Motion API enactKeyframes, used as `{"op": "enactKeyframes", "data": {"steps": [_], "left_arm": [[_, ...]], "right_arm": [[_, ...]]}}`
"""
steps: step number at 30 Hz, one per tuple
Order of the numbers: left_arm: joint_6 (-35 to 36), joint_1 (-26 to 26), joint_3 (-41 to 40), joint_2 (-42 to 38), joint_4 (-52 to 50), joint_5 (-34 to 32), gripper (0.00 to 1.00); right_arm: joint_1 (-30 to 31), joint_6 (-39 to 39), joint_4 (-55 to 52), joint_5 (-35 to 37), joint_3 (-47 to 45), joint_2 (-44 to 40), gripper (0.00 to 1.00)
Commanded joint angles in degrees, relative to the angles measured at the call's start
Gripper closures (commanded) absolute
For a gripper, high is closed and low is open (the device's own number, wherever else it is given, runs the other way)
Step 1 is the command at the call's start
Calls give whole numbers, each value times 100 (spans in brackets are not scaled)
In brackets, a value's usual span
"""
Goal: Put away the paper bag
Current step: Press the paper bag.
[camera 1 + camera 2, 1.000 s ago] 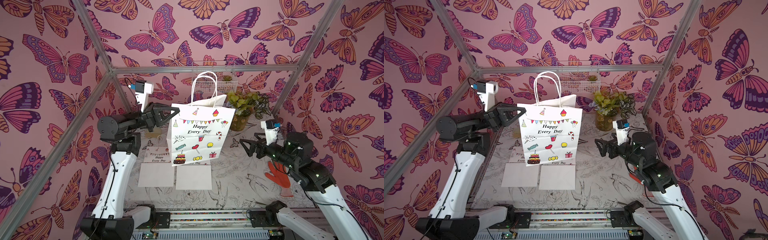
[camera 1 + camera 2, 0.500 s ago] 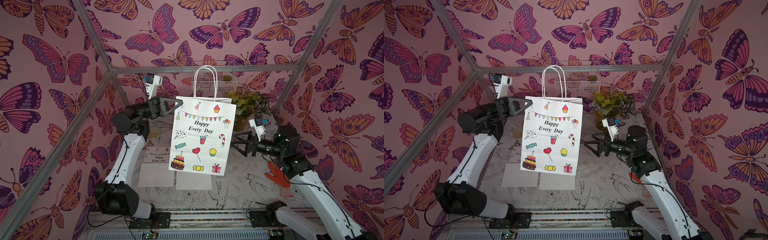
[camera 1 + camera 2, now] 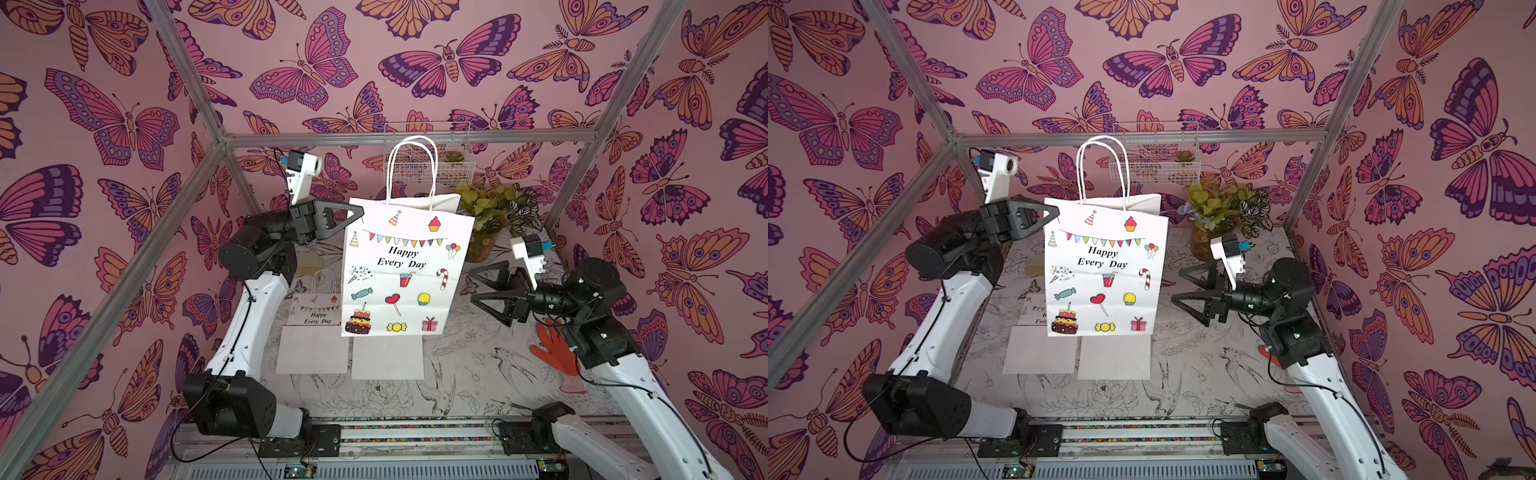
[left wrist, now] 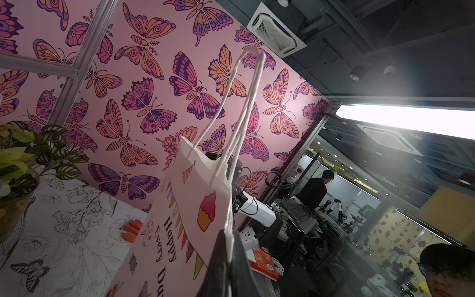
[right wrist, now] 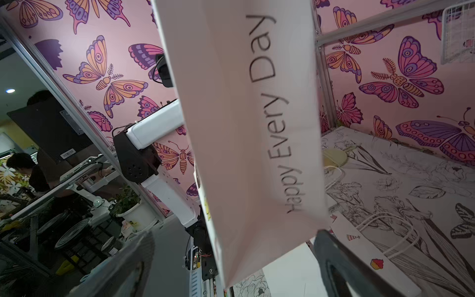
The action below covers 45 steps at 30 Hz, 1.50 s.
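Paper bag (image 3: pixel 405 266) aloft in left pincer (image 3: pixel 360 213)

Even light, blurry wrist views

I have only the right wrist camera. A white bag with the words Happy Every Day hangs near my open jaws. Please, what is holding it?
Observer: The left gripper is shut on the paper bag at its top corner.
Operator: Are the handles free?
Observer: Yes, both handles stand up above the bag; no gripper holds them.
Operator: Anything near my arm on the table?
Observer: An orange glove lies there, partly under the right arm.
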Motion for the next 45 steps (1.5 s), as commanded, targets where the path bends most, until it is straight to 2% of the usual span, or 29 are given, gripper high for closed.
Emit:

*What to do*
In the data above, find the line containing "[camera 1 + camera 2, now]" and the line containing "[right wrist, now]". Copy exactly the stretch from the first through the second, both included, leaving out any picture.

*Solution below*
[camera 1 + camera 2, now] 
[left wrist, now] 
[right wrist, now] 

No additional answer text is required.